3.Kelengkapan dalam Unit Penangkapan Ikan
3.1. Kapal
Kapal yang digunakan pada pengoperasian pada bubu keong macan
adalah perahu yang menggunakan mesin dalam (Inboard
engire) bermerk “dongpheng” berkekuatan 12,16PK dan 20PK dengan bahan baker
solar. Perahu yang digunakan terbuat dari bahn kayu memilliki ukuran berkisar
0,87-2,48GT dengan panjang (L) antara 6-8m, lebar (B) 1,3-2m dan dalam (D)
0,5-0,8m dengan mesin perahu terletak di bagian tengah kapal (Dewi Lismawati
2005).
3.2. Nelayan
Jumlah
nelayan yang mengoperasikan bubu keong macan berjumlah 3-4 orang yang
masing-masing bertugas sebagai juri mudik dan menentukan daerah penangkapan
keong macan, menurunkan bubu, dan menangkap bubu serta memasang umpan (Dewi
Lismawati 2005).
3.3 Alat Bantu
Alat
yang digunakan adalah lampu tanda. Lampu tanda berfungsi sebagai penerangan
untuk memudahkan dalam menentukan tempat bubu dipasang saat akan dilakukan houling. Lampu tanda terbuat dari bahan
kayu dengan bagian bawah berbentuk segi empat berukuran PXL yaitu 65x65cm dan
diberi tiang berukuran 50cm. Pada bagian atas tiang diberi lampu minyak terbuat
dari botol minuman bekas (Dewi Lismawati 2005).
3.4 Umpan
Umpan yang dipakai adalah ikan peperek atau ikan rucah
yang diikatkan di bagian bawah bubu dengan cara diikat dengan karet gelang.
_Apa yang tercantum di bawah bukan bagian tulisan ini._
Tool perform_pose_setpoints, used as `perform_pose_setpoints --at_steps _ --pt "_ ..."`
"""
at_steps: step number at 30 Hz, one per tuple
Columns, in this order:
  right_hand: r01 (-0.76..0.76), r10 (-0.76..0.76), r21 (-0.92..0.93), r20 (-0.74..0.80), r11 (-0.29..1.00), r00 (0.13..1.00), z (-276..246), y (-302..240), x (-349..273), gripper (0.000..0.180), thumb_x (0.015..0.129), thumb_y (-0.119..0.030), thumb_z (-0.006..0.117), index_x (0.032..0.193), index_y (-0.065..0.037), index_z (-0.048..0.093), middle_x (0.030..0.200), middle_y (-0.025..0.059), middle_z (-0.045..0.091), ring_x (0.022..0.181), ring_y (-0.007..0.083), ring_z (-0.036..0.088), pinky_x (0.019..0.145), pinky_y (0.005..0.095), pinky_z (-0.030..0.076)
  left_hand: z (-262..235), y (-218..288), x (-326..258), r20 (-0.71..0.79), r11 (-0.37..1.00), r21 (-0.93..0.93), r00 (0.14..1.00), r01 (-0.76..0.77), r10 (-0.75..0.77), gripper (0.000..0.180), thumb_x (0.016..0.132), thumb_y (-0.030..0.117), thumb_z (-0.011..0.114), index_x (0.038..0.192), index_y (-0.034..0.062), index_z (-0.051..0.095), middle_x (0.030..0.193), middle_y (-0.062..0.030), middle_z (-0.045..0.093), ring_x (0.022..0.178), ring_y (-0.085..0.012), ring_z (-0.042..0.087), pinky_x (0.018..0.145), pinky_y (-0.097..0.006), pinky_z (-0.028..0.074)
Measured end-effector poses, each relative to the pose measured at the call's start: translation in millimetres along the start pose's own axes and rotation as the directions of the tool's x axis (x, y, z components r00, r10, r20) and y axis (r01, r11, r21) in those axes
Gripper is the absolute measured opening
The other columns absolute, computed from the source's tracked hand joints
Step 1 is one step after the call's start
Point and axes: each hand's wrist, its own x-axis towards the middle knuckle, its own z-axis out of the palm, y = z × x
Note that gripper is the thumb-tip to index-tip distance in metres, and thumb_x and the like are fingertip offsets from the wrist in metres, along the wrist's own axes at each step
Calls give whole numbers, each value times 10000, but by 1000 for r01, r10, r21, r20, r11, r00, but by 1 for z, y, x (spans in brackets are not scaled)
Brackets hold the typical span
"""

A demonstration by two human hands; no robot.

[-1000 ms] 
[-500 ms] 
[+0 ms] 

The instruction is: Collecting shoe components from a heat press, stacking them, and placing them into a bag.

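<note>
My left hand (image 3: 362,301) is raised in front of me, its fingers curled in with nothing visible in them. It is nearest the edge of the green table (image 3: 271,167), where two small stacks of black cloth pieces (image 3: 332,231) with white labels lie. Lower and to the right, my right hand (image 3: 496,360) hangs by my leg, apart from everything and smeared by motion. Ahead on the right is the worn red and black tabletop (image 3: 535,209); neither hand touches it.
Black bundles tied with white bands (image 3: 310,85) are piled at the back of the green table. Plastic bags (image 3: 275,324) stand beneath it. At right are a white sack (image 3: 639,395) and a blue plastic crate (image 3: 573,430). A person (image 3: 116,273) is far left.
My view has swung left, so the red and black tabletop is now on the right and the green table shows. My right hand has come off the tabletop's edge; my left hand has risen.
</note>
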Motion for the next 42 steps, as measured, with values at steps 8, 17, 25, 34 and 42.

Selain itu juga dapat menggunakan kulit kambing (Dewi Lismawati 2005).
4. Metode Pengoperasian
Pemasangan
bubu di daerah penangkapan dipasang satu demi satu kemudian diuntai dengan
jarak satu dan lainnya antara 3-4m. Dalam satu set bubu biasanya dipasang
antara 200-600 buah bubu atau juga tergantung dengan kapasitas dari perahu,
kemampuan nelayan, dan modal yang dimiliki. Waktu pengoperasiannya dimulai dari jam 18.00-06.00
dengan lama perendaman antara 2-4 jam (Martasuganda 2003).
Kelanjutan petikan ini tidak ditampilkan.